Давно он так не командовал. Я принес стаканы. Сева просто светился от осознания своей причастности к тайне. Когда мы выпили по стакану, я спросил у него, читал ли он роман “Бесы”. Сева заговорил со мной снисходительно и почему-то гнусаво:

– Знаешь, ну только вот не надо романов – ладно? Всё это в прошлом, сто лет назад. Сейчас объективная необходимость взять власть в свои…

– Хорошо, без романов. Попытка государственного переворота. Лет пять каторги, а то и десять. Прощай гимназия, прощай Петербург. Ты к этому готов?

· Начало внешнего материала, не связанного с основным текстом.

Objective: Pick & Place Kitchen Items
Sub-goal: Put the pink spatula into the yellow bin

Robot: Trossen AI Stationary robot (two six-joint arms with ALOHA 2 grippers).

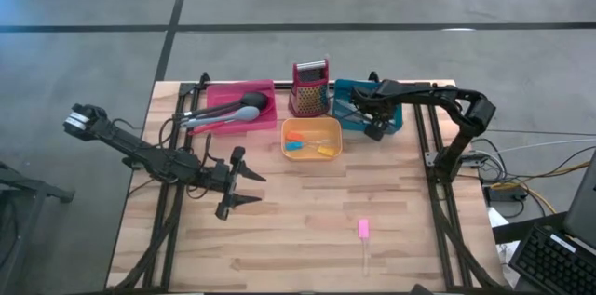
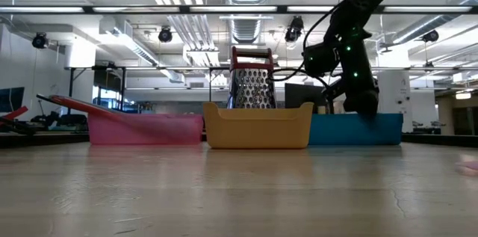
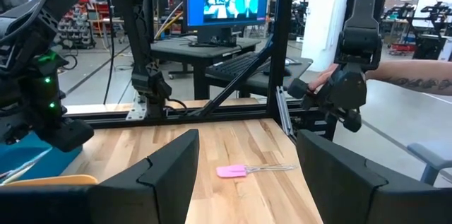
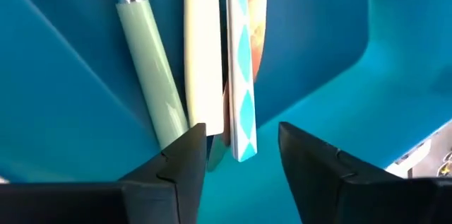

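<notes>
While open, right pincer overhangs teal tray.

A red box grater is standing upright at the far edge of the wooden surface. A pink tray is lying just beside it on one side, a teal tray on the other, and an orange tray is sitting in front of it. Beyond the surface, a monitor is glowing on a desk, and a person's tattooed forearm is reaching in.
</notes>
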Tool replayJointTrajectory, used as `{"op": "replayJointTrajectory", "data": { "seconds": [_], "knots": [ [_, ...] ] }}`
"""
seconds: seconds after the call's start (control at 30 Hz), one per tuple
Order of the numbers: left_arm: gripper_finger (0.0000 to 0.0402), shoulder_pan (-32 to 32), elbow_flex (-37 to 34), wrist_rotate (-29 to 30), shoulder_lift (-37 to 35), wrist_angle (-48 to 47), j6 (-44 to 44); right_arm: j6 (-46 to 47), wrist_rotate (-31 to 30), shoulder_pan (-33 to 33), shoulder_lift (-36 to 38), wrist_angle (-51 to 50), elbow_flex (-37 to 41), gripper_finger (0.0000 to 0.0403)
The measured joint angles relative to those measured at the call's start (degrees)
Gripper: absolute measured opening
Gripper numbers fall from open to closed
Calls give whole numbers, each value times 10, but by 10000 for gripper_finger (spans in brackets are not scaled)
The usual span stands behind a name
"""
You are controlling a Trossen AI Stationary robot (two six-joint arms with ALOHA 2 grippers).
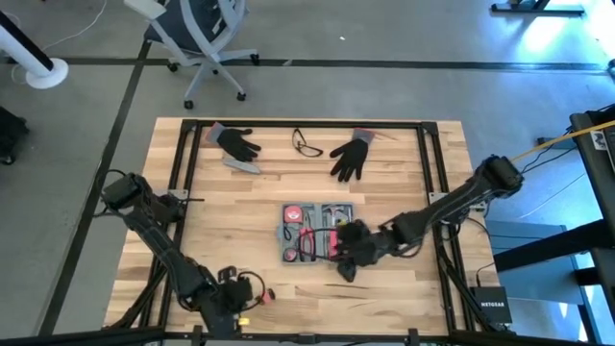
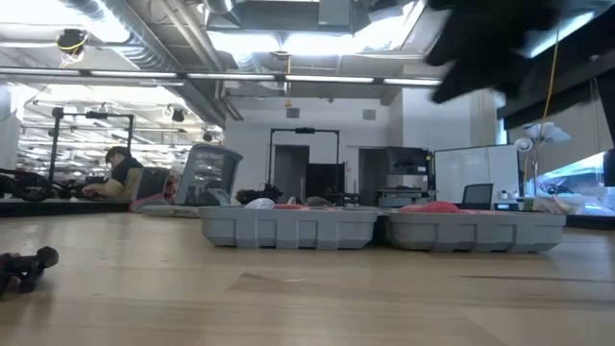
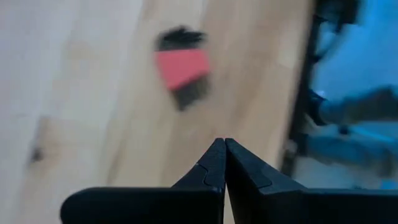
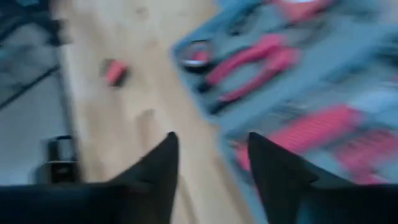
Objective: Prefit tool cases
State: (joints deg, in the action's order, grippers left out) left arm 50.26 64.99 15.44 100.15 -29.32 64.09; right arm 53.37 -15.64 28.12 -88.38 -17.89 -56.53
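Right gripper (image 1: 344, 261) sits low over the lower right corner of the tool case (image 1: 317, 231), a little below the middle of the high view, with its arm running off to the upper right. From its own wrist camera its two dark fingers (image 4: 160, 163) stand apart with bare wood and the case edge showing between them, and nothing is held between them. That case (image 4: 298, 81) lies open and flat on the wooden table (image 1: 240, 192), blue-grey, with red-handled pliers (image 4: 249, 62) and other red tools lying in its recesses. In the low view the case (image 2: 384, 229) shows as two grey halves side by side across the middle of the frame, and a dark blurred piece of arm fills the upper right corner

Left gripper (image 1: 231, 306) rests near the bottom edge of the high view, left of centre, well apart from the case. Its fingers (image 3: 214, 165) are pressed together to a point, empty. Ahead of it on the wood lies a small red and black item (image 3: 181, 71), blurred

Along the upper part of the table lie two black gloves (image 1: 238, 144) (image 1: 350, 156), with a pair of glasses (image 1: 307, 144) between them
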Motion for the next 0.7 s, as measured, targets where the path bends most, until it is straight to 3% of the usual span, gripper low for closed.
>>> {"op": "replayJointTrajectory", "data": {
  "seconds": [0.17, 0.43, 0.7],
  "knots": [
    [0, -22, 0, 47, 8, -28, 2, -12, 83, -17, -82, 141, -22, 21],
    [0, -48, 0, 59, 45, 85, -133, 30, 182, -15, -248, 178, -172, 1],
    [0, -18, -33, 77, 73, 98, -82, 66, 203, -27, -314, 239, -212, 0]
  ]
}}
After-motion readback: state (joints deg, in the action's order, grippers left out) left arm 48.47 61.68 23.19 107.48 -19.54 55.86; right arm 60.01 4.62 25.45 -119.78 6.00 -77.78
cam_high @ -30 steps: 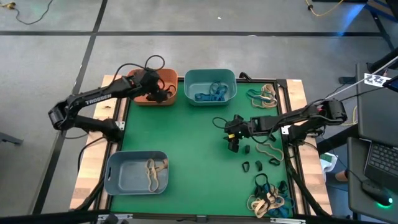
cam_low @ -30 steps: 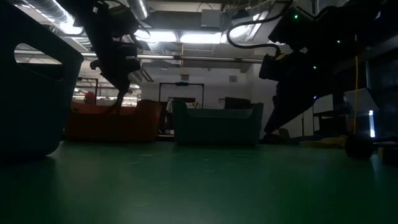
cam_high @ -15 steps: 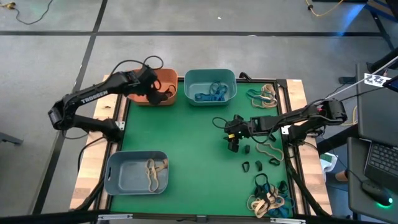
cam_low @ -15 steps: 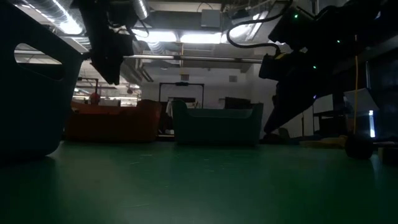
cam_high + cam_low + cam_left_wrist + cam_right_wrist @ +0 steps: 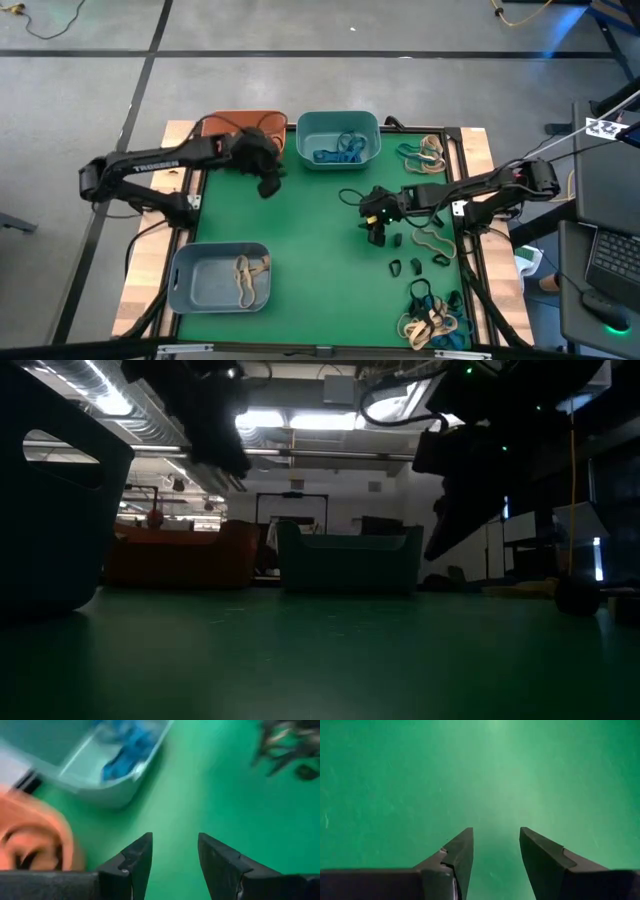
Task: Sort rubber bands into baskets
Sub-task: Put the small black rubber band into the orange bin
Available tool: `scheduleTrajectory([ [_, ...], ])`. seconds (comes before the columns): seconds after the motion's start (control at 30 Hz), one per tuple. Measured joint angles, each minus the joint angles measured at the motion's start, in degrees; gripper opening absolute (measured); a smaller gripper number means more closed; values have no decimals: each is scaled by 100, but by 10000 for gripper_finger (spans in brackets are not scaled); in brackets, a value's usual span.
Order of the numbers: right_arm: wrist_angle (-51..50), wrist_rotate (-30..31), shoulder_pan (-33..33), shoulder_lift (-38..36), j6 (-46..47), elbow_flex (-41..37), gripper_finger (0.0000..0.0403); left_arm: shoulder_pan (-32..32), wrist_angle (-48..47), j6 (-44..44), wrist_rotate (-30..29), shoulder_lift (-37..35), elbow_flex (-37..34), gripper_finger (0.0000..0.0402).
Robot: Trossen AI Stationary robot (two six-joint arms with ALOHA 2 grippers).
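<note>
Sorting is partly done: blue bands lie in the teal basket [image 5: 338,139], tan ones in the grey-blue basket [image 5: 219,277], and the orange basket [image 5: 247,125] sits partly under the left arm. The left gripper [image 5: 174,856] hangs beside it, jaws spread and empty. The right gripper [image 5: 495,851], jaws also spread and empty, faces bare mat, with loose black bands [image 5: 416,265] nearby and mixed heaps [image 5: 432,318] well apart.

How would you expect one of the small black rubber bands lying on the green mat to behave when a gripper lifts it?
A black rubber band is a thin little loop, so it is probably floppy and very light. Lying flat on the mat, it may be hard to pinch. It is unlikely to roll.
</note>
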Motion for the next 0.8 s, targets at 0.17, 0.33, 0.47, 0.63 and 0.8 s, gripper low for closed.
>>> scheduleTrajectory([
  [0.17, -1100, -189, 0, -80, 18, 236, 160, -706, 933, 52, -8, 82, -211, 155],
  [0.33, -1981, -396, 119, -218, 225, 298, 160, -1173, 1749, 176, -15, 281, -489, 155],
  [0.47, -2600, -401, 414, -349, 506, 297, 160, -1426, 2105, 202, -15, 596, -571, 155],
  [0.63, -3260, -448, 866, -528, 1031, 296, 160, -1598, 2492, 207, -19, 978, -612, 155],
  [0.8, -3430, -470, 1321, -681, 1471, 296, 160, -1635, 2717, 207, -21, 1306, -613, 155],
])
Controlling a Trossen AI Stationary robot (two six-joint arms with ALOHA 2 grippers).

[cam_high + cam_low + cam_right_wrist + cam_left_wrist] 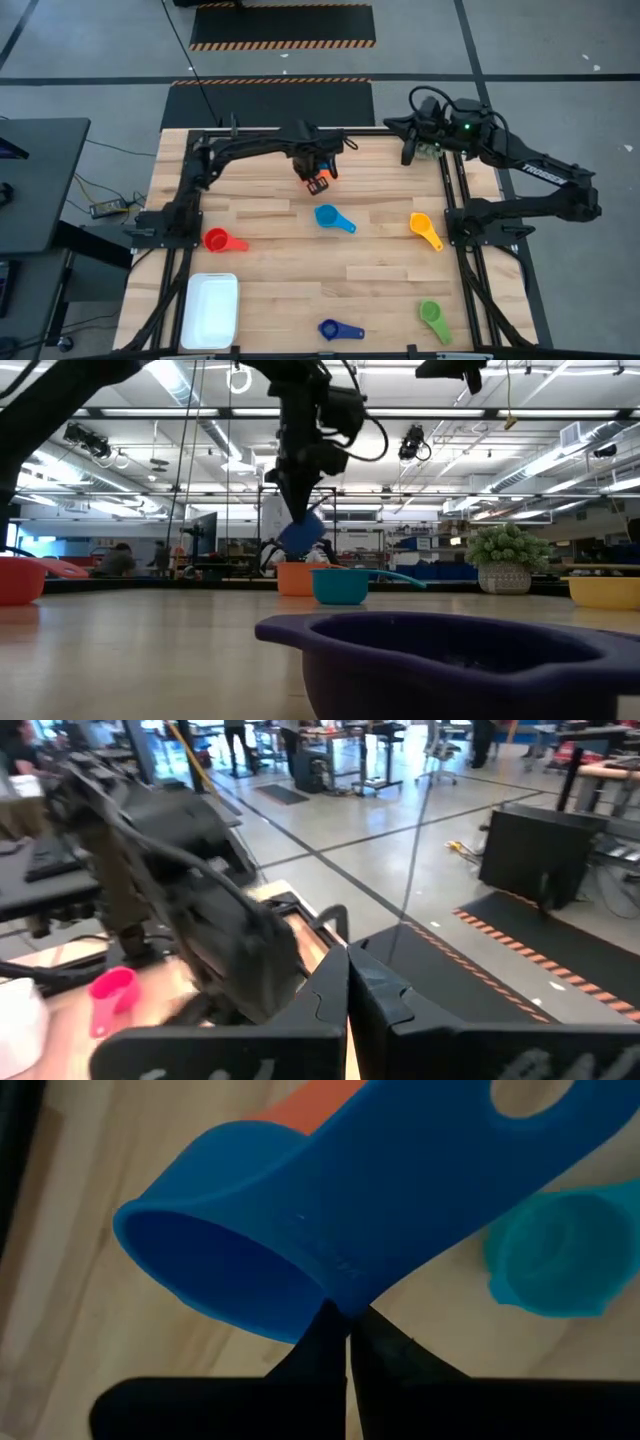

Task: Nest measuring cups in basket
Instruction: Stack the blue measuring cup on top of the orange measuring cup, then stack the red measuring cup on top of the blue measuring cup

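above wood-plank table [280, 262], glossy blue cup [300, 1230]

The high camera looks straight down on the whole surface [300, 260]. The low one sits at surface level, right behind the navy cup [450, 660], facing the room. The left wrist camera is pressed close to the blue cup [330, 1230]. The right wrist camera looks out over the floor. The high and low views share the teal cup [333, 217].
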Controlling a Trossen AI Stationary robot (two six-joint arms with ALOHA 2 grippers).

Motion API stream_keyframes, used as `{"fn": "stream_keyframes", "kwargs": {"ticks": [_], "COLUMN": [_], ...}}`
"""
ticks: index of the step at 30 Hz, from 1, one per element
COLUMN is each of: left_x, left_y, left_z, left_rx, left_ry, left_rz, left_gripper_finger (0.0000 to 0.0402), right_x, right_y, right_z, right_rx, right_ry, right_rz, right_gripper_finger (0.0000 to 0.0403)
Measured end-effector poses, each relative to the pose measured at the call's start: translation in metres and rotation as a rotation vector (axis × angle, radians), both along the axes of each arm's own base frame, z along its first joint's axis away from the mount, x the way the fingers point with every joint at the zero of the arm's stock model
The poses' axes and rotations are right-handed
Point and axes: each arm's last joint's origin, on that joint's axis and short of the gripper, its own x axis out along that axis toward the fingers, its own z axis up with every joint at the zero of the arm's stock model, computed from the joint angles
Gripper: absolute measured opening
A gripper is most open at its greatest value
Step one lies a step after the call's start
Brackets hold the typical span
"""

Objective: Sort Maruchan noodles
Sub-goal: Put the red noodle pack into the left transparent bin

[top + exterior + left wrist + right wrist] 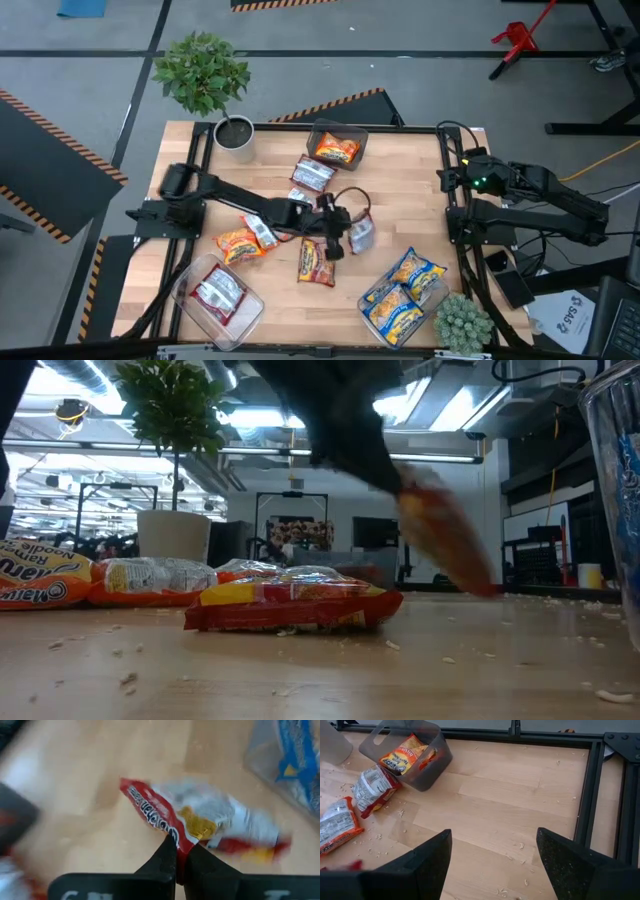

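Note:
My left gripper (343,232) (181,846) is over the table's middle, shut on a silver-white-and-dark-red noodle packet (360,236) (210,822). In the low view this packet (445,545) hangs blurred above the wood. An orange packet (317,262) (290,603) lies flat just near of it. Another orange packet (238,243) and a silver one (262,232) lie under the left arm, and a third silver one (312,175) lies farther off. My right gripper (445,180) (495,850) is open and waits over the table's right side. My left gripper pinches the packet's dark red sealed edge (172,834) between its two fingers, at their free ends. The packet is lifted clear of the table and hangs tilted below the fingers.
A dark bin (352,133) (427,775) at the far edge holds an orange packet. A clear bin (437,290) at the near right holds blue-and-yellow packets. A clear bin (190,290) at the near left holds a silver one. A potted plant (203,72) and a small plant (462,322) stand at opposite corners.

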Motion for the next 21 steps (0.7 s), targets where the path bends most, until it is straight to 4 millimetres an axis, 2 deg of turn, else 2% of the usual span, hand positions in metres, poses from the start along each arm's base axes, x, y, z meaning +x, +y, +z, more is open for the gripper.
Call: {"fn": "stream_keyframes", "kwargs": {"ticks": [3, 10, 15, 21], "left_x": [-0.021, -0.075, -0.122, -0.178], "left_y": [-0.005, -0.029, -0.055, -0.08], "left_z": [0.025, 0.076, 0.098, 0.112], "left_rx": [0.058, 0.056, -0.002, -0.111], "left_ry": [0.027, 0.011, 0.056, 0.122], "left_rz": [0.034, 0.11, 0.089, 0.087], "left_gripper_finger": [0.0001, 0.0001, 0.0, 0.0], "right_x": [0.0, 0.0, 0.0, 0.0], "right_y": [0.0, 0.0, 0.0, 0.0], "right_z": [0.0, 0.0, 0.0, 0.0], "right_rx": [-0.005, -0.013, -0.013, -0.016], "right_ry": [0.003, 0.006, 0.007, 0.008], "right_rz": [-0.002, -0.007, -0.006, -0.008], "right_gripper_finger": [0.028, 0.028, 0.028, 0.028]}}
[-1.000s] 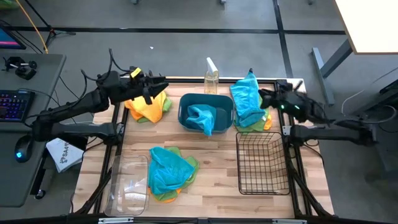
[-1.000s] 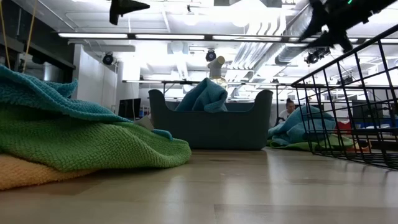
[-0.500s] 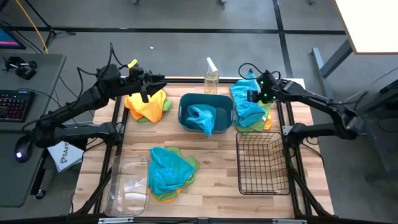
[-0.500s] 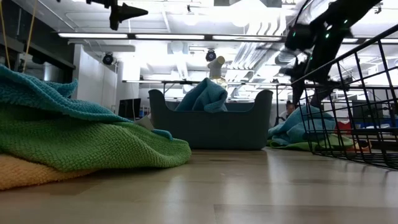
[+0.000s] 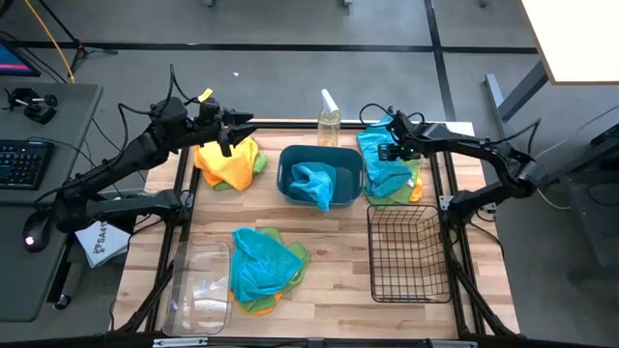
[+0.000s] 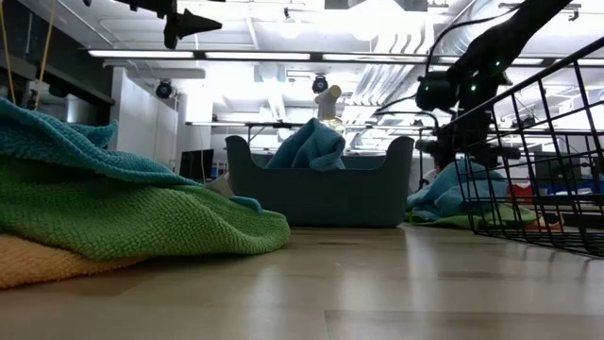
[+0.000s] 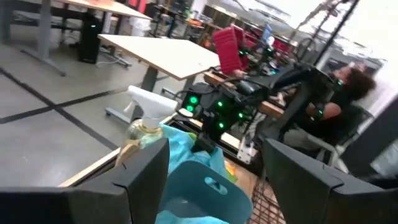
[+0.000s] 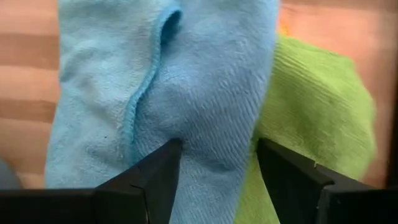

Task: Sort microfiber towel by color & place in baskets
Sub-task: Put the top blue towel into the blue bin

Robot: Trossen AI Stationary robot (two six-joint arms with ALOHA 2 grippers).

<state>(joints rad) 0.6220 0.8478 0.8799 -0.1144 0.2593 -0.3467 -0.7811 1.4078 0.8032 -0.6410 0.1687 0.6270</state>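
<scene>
A: Right gripper (image 5: 387, 153) status?
B: Low over the far-right towel pile, next to the teal tub (image 5: 320, 175). Jaws parted, nothing pinched. From the right wrist view: turquoise towel (image 8: 168, 93) spread directly under and between the fingers (image 8: 149, 180), fold ridge running up just off the gap. Lime green towel (image 8: 311, 118) under it, off to one side past the other finger.

A: Contact with the cloth?
B: Can't tell. Very close, fingertips straddling the turquoise fabric.

A: Left gripper (image 5: 244, 125)?
B: Raised above the far-left orange towel (image 5: 227, 164), well clear of it. Jaws wide, empty. Pointed toward the spray bottle (image 7: 146, 121) and tub.

A: Baskets?
B: One turquoise towel (image 5: 317, 184) already in the teal tub. Black wire basket (image 5: 408, 253) near-right, empty. Clear bin (image 5: 198, 288) near-left, empty.

A: Other piles?
B: Mixed heap (image 5: 263, 269) front centre, just beside the clear bin: turquoise on top, green and orange edges below. Green edge also showing under the orange towel.
</scene>
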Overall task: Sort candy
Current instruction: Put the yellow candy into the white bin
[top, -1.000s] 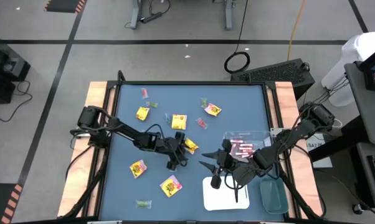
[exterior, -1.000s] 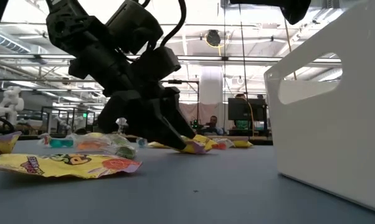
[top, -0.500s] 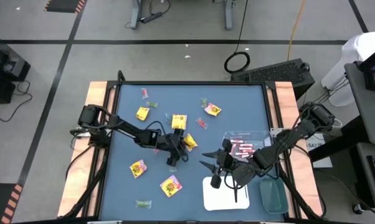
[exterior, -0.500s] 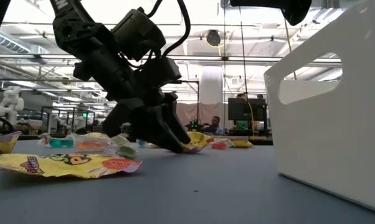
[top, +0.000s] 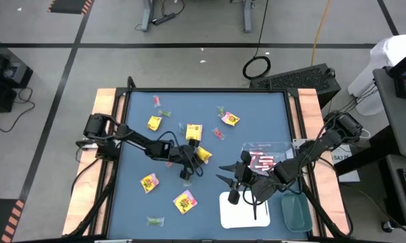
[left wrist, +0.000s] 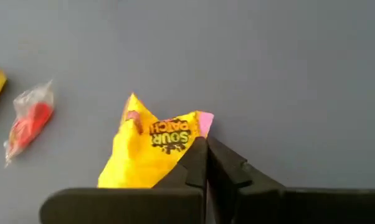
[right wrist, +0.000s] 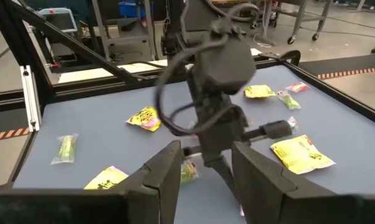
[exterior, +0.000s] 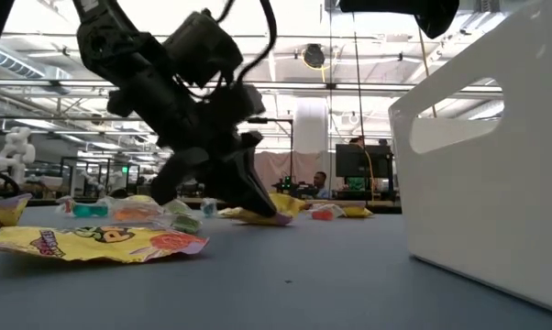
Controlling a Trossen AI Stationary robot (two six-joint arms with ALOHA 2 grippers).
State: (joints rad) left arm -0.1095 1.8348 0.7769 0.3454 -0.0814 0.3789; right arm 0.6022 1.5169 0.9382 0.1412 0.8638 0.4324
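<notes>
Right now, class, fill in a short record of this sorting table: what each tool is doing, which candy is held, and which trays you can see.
Left tool: shut on a yellow packet at mid-table
Right tool: open, holding nothing, hovering beside the trays
Loose candy: more yellow packets, e.g. one near the front; a red wrapped sweet; a green piece
Trays: white tray; green-tinted tray; clear tray holding pink-red sticks

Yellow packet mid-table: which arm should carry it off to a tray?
Left. Its claw is already shut on the yellow packet. The right claw waits, open, by the white tray, holding nothing.
</notes>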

Тут же выяснилось, что к этому мой кузен готов не был. В голос я не смеялся только потому, что мне стало его жалко. Розовощекий после вина Сева заметно побледнел, а губы его, как водится, задрожали:

– Просто мне казалось…

Я мог бы сказать, что на Севиной голове шевелились волосы – потому что их шевелил ветер из окна. Пожалуй, я так и скажу: то, что обычно вкладывается в это выражение, соответствовало его состоянию. Сева всё еще что-то сбивчиво говорил, а я смотрел на него и не слушал. Для чего, думалось мне, я его так напугал? Зачем перебил его полет – ведь кто бы, если говорить серьезно, его, гимназиста, тронул? Ну, выпороли бы в худшем случае, и то – вряд ли.

Сева так расстроился, что даже не допил вина. Оставил у меня и бутылку, и листовки с просьбой уничтожить. Я, конечно же, уничтожил, потому что ни алкоголь, ни перевороты меня не привлекали. Бутылку с недопитым вином вынес на помойку – получается, напрасно Сева ее слямзил. Листовки бросил в печь, и сокровища революционной мысли сгорели без следа. Содержание их совершенно ушло из памяти.

Что осталось – теплый сентябрьский день, шагнувший в мою комнату сквозь открытое окно. Открытое окно осенью – такая редкость. Трепет пальмы на резной (розы да лилии) подставке. Приземлившийся на письменном столе косой луч солнца. В фокусе – стопка книг. Легкий, без солнца незаметный налет пыли. На учебнике по истории – божья коровка.

Суббота

Лера Амфитеатрова спросила:

– Так ты хочешь меня?

Леру я видел впервые, но ответил утвердительно, ибо как же я мог еще ответить в пятнадцать лет? Больше всего меня поразило это так – оно претендовало быть итогом какого-то общения, но вот общения-то как раз и не было. Было несколько моих взглядов на молодую женщину, стоявшую в другом конце зала. Она их перехватила. В том, как она это сделала, было гораздо больше вызова, чем в самих взглядах. Хотел ли я ее? Не знаю. Может быть, и хотел. Но смотрел на нее потому, что она была необычна. По отважному разрезу ее платья я понял, что это – эмансипантка.

Об эмансипантках в нашем классе чего только не рассказывали, подробно описывая их внешний вид и легкость нравов (всё было Лерой предъявлено немедленно), так что определил я ее без труда. Она вела себя в полном соответствии с расхожим описанием – за исключением, пожалуй, коротко остриженных волос – и исполняла свою партию, что называется, на верхнем фа. Удивительно было то, что объектом ее внимания стал ничем не примечательный я. А может, и не удивительно. Зачем являть свою прогрессивность тому, кто уже и так достаточно прогрессивен?